_How to complete this task_
Report each line from the records where the string "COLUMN" turns up.

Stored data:
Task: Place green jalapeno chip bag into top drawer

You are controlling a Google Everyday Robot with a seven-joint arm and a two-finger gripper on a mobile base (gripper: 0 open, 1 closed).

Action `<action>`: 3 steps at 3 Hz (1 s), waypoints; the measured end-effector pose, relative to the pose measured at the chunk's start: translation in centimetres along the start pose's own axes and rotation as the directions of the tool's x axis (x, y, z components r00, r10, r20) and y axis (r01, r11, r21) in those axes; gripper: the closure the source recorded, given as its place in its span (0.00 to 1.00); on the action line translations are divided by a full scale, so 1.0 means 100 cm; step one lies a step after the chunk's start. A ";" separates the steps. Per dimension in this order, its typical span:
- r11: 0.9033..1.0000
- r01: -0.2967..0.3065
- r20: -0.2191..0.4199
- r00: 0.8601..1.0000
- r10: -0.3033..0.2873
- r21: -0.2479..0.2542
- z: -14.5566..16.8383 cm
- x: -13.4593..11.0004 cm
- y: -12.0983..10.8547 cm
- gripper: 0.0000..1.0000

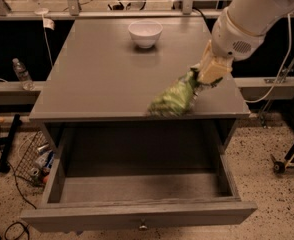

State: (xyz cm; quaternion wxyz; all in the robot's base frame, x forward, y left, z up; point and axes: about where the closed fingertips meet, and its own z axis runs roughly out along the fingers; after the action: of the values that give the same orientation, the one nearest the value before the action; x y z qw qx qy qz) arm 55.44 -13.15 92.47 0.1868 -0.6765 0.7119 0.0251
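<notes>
The green jalapeno chip bag [175, 98] hangs tilted from my gripper [205, 80], lifted off the grey cabinet top near its front right edge. My gripper is shut on the bag's upper right end, and the white arm reaches in from the top right. The top drawer [137, 217] stands pulled fully open below and in front of the cabinet, its inside bare, its small round knob [143, 227] on the front panel. The bag is above the cabinet's front edge, just behind the drawer opening.
A white bowl [145, 33] stands at the back middle of the cabinet top [102, 74]. A wire basket with cans [37, 159] and a plastic bottle [22, 74] sit on the floor to the left. A railing runs behind.
</notes>
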 end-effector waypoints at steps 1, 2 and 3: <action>0.996 -0.022 -0.071 0.997 0.015 -0.088 -0.024 0.001 0.060 1.00; 0.981 -0.086 -0.094 0.993 0.070 -0.176 -0.028 0.003 0.106 1.00; 0.946 -0.228 -0.113 0.972 0.206 -0.232 0.006 0.007 0.142 1.00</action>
State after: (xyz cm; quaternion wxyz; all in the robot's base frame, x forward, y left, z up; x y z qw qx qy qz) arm 41.74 -12.47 88.57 0.0672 -0.6122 0.7811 0.1031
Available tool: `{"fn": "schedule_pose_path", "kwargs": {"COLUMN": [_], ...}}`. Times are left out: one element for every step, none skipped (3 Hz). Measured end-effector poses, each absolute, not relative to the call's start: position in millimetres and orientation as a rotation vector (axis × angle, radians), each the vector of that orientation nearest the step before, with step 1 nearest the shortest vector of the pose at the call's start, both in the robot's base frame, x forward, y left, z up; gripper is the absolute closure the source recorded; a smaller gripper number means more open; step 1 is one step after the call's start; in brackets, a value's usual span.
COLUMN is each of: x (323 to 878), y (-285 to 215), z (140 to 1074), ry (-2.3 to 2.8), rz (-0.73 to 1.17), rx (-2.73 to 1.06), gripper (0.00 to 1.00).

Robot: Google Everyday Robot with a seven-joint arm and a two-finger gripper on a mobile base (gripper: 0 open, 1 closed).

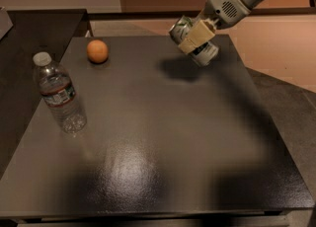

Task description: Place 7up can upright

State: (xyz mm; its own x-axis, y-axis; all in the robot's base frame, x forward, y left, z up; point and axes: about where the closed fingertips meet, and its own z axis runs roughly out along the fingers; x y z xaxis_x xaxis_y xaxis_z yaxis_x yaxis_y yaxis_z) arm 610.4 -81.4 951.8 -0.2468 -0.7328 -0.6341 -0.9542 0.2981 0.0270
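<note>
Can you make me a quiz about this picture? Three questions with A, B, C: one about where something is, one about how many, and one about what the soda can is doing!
1. Where on the table is the orange?
A. Near the far left corner
B. At the near edge
C. In the middle

2. How many things rest on the table?
A. One
B. Two
C. Three

3. What is the 7up can doing?
A. Standing upright on the table
B. Lying flat on the table
C. Hanging tilted in the gripper

Answers:
1 A: the orange sits far back on the left, beyond the water bottle.
2 B: only the orange and the water bottle touch the table.
3 C: the gripper is closed on the can over the far right part of the table, and the can's shadow falls apart from it, so it is off the table.
</note>
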Motion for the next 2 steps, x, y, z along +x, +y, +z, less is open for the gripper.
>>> {"fn": "schedule_pose_path", "kwargs": {"x": [595.3, 580.1], "y": [-78.7, -80.5], "z": [968.6, 978.8], "ry": [1.815, 1.62], "rz": [0.719, 0.858], "rx": [-1.473, -1.426], "gripper": [1.0, 1.0]}}
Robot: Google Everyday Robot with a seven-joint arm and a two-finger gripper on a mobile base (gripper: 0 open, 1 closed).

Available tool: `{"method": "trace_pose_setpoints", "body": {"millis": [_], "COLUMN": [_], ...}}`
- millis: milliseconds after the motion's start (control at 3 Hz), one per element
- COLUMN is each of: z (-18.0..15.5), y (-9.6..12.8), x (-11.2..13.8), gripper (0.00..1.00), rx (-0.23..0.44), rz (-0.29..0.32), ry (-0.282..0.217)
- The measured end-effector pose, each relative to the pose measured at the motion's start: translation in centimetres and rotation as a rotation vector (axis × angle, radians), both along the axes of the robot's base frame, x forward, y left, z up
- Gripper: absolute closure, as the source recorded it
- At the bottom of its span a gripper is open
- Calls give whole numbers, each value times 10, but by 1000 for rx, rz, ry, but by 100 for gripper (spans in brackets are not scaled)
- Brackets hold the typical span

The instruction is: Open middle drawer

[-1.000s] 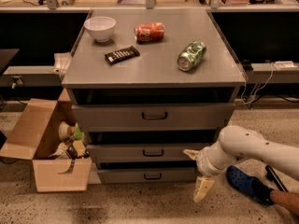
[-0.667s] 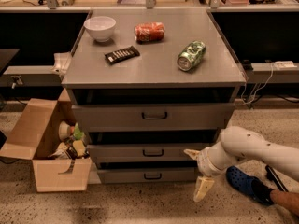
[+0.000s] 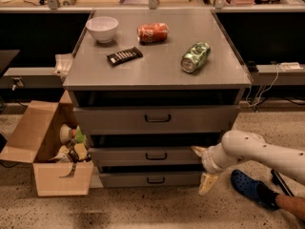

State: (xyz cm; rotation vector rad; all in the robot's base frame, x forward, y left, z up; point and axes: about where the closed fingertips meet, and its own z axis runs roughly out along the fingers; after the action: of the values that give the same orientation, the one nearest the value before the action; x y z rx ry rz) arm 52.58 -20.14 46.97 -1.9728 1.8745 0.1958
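The middle drawer (image 3: 124, 156) is a grey metal front with a small dark bar handle (image 3: 156, 155), between a taller top drawer (image 3: 109, 120) and a lower bottom drawer (image 3: 124, 179). All three stand slightly pulled out from the cabinet. My gripper (image 3: 204, 167) is at the right end of the middle and bottom drawer fronts, on a white arm coming in from the right. It is open and empty: one finger (image 3: 199, 150) is level with the middle drawer's right edge, the other points down beside the bottom drawer. It is well to the right of the handle.
On the cabinet top (image 3: 157, 70) lie a white bowl (image 3: 102, 28), a red can (image 3: 153, 32), a green can (image 3: 195, 57) and a dark bar (image 3: 124, 56). An open cardboard box (image 3: 52, 151) stands at the left. A person's blue shoe (image 3: 250, 186) is at the right.
The gripper has risen slightly beside the drawers' right edge. The drawers and the things on top have not moved.
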Motion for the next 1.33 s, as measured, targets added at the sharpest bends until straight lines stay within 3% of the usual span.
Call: {"method": "trace_pose_setpoints", "body": {"millis": [333,1000,1333], "z": [-16,-46,-62], "y": [-9,-15,-15], "x": [26,67,79], "gripper": [0,0,17], "rx": [-33,-62,-70], "rz": [-7,-13,0], "ry": [-33,-25,8]}}
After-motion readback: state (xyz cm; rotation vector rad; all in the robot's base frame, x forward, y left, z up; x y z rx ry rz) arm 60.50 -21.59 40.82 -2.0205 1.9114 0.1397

_Answer_
Available tool: `{"fn": "schedule_pose_path", "kwargs": {"COLUMN": [_], ...}}`. Times are left out: one element for every step, none skipped (3 Hz). Measured end-effector poses, each absolute, not relative to the call's start: position in millimetres and orientation as a rotation vector (axis × angle, radians), each the vector of that orientation nearest the step before, with step 1 nearest the shortest vector of the pose at the call's start, both in the robot's base frame, x forward, y left, z up; gripper is the absolute closure the source recorded; a smaller gripper number means more open; step 1 is one step after the call's start; in brackets, a value's usual span.
COLUMN is each of: x (323 to 878), y (-285 to 215), z (140 to 1074), ry (-2.3 to 2.8), rz (-0.73 to 1.17), rx (-2.73 to 1.06), gripper (0.00 to 1.00).
Available tool: `{"method": "trace_pose_setpoints", "body": {"millis": [_], "COLUMN": [_], ...}}`
- COLUMN is each of: z (-18.0..15.5), y (-9.6..12.8), x (-11.2..13.8), gripper (0.00..1.00), rx (-0.23..0.44), rz (-0.29..0.32), ry (-0.282..0.217)

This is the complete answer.